Куницу с трудом удалось произнести эти слова. Он презирал Ремеша, брезговал им и отошел от него, как от неживого предмета, не прощаясь.
«Ну-ну! Это опасный дядюшка, он достаточно умен. Надо держать с ним ухо востро. Ищейка старой школы. Сразу видно! Что он знает? Все?» И когда Ремеш нехотя допустил это, он пожалел себя. Вчерашний вечер и нынешний день! Вчера он пережил несколько волнующих часов. Такие мгновения окрыляют. Но стоили ли они того? И холодный разум взял верх над минутной растерянностью: «Доказательства, дядюшка, доказательства! Для вас они всего важнее, а их-то у вас и нет!»

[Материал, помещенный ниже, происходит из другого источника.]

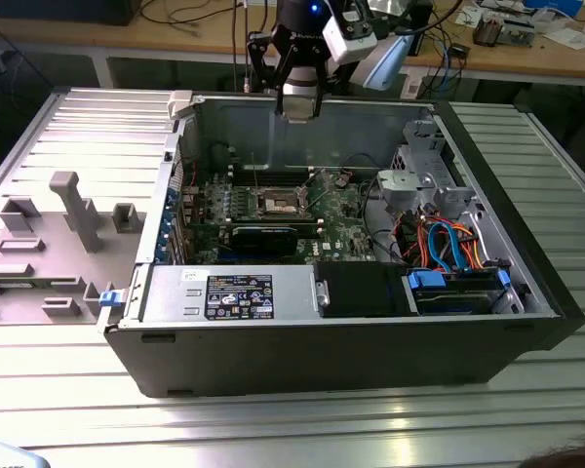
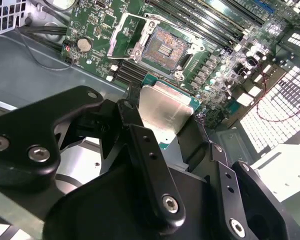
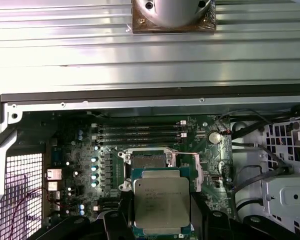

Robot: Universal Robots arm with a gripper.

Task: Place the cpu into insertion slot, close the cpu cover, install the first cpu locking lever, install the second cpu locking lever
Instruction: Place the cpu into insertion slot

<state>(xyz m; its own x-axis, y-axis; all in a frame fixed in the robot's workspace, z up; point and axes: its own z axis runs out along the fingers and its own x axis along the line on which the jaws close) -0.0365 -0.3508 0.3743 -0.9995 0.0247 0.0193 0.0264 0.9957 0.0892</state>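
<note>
Above an open black desktop case (image 1: 370,331) on a ribbed metal worktop (image 1: 273,419), the black tool (image 2: 165,122) gripped the cpu (image 3: 161,202) by two opposite edges. The cpu was a flat square chip with a dull silver-grey lid. Below and apart from it, the square insertion slot (image 2: 165,47) lay uncovered on the green board (image 2: 105,20), with a dark gridded centre and a silver rim. The cpu cover (image 2: 126,34), a thin metal frame, stood tilted open beside it.

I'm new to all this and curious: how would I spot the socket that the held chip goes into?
Look inside the open computer case, at the green circuit board. The insertion slot is the square socket with a dark centre and silver rim, unlike the long narrow memory slots beside it.
</note>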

На площади стояли грохот и гомон. Это вереница телег выезжала из боковой улицы с грузом досок, направляясь на железнодорожную станцию. Окна в шести трехэтажных, во всех двухэтажных и одноэтажных домах были раскрыты. На подоконниках белели перины и подушки, пышные, округлые, напоминающие грудь и бока жены Домина.
Зябко поеживаясь, выбежал из двери правненский аптекарь Седлитц, потер руки, вытягивая длинные пальцы, и, когда вобрал в белый халат немного солнечного тепла, юркнул назад, в аптеку, крикнув:
— Греет, греет! И еще как греет. Все, конец зиме, конец этой проклятой зиме.